Presenting the items, the president of the Club, Master Fred Ellis, said their initiative was inspired by the desire to help improve the livelihood of needy children such that they could appreciate life better.

“We don’t have to look down on anyone here; it is not by anyone’s fault that they find themselves here. What we have to do is to give them the needed support and education such that they can also enjoy certain basic amenities that make life comfortable,” he said.

He explained that the Club existed to champion individual rights of children and ensure that those rights were protected through education.

Master Ellis charged the children to be mindful of the responsibilities that came with the rights and live accordingly, adding that, it was only when a children discharges their responsibilities well that they would be guaranteed of their rights.

He urged philanthropist and other cooperate institutions to offer needy children a helping hand as part of their corporate social responsibility.

Mr. John Yeboah Mensah, Administrator of the facility, expressed his gratitude to the students for their generous gesture and stated that the home needed more assistance both in cash and kind to be able to accommodate more needy children.
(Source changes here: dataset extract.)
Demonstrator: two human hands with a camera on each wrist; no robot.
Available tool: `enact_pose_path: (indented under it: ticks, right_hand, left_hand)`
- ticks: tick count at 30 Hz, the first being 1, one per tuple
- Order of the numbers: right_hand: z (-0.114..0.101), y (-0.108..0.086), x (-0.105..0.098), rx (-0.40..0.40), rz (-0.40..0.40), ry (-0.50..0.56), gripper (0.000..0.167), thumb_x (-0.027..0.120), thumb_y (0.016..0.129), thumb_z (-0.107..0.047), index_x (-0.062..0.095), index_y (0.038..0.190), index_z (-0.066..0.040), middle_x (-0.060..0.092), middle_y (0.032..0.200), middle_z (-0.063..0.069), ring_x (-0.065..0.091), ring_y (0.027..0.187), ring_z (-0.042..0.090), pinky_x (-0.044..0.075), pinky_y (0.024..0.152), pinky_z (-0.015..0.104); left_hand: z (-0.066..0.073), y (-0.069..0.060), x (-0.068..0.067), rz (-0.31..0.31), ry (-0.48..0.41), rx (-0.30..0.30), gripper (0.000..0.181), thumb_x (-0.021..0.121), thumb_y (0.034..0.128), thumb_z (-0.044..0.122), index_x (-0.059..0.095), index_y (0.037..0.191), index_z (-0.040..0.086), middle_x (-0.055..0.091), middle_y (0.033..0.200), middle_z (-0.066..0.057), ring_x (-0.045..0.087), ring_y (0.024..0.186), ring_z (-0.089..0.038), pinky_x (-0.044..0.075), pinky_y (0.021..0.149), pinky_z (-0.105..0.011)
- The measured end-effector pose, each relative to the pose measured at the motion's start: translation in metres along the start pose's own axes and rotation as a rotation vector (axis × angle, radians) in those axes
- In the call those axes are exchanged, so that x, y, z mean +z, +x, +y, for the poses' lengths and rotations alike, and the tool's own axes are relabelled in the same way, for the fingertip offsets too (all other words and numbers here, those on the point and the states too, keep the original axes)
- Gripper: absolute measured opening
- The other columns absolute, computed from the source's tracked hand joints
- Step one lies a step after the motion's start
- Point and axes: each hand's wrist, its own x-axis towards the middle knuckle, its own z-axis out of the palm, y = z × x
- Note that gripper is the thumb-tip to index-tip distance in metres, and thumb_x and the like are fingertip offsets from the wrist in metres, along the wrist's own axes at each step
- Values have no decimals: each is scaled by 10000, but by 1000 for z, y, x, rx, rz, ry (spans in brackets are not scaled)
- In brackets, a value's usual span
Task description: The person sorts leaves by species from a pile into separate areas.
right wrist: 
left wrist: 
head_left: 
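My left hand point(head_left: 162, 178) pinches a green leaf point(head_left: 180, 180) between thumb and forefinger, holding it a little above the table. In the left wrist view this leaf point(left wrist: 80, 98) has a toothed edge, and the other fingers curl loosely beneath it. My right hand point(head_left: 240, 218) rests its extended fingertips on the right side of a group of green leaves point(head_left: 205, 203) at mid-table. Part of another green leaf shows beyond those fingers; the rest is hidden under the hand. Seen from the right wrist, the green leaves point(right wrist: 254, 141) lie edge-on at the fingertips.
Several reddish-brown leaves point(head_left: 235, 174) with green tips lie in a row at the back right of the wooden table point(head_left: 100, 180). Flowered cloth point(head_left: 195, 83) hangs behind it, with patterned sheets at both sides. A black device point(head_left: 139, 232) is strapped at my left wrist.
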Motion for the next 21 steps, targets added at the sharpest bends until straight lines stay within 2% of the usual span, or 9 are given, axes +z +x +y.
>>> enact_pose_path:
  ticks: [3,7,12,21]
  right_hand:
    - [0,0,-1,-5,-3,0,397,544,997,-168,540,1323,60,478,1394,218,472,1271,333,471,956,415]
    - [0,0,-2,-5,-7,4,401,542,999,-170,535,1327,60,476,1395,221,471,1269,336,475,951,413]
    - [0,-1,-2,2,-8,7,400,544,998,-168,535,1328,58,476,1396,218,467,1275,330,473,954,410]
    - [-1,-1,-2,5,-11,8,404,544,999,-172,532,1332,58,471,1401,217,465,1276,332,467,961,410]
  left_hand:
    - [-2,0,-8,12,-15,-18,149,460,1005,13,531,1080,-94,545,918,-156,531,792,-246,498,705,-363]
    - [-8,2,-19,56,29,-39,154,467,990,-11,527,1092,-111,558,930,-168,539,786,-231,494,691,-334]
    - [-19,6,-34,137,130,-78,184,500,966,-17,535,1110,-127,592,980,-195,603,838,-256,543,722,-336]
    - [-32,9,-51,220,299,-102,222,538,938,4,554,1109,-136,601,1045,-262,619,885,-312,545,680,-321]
The Lighthouse Children’s Home was established in 2000 by some Canadian philanthropist to provide assistance to needy children to attain their full potentials in life through education. The home started with only 16 children but now has a population of 21 needy children.

Mr Mensah stated that the children upon attaining 18 years according to Social Welfare regulations, were expected to leave the Home to join their extended family members, but the Home would continue to give some extended support to them.

He indicated that about 15 people from the Home were pursuing various courses at the Senior High school, Polytechnics and nursing with one medical student at the University of Cape Coast Medical School.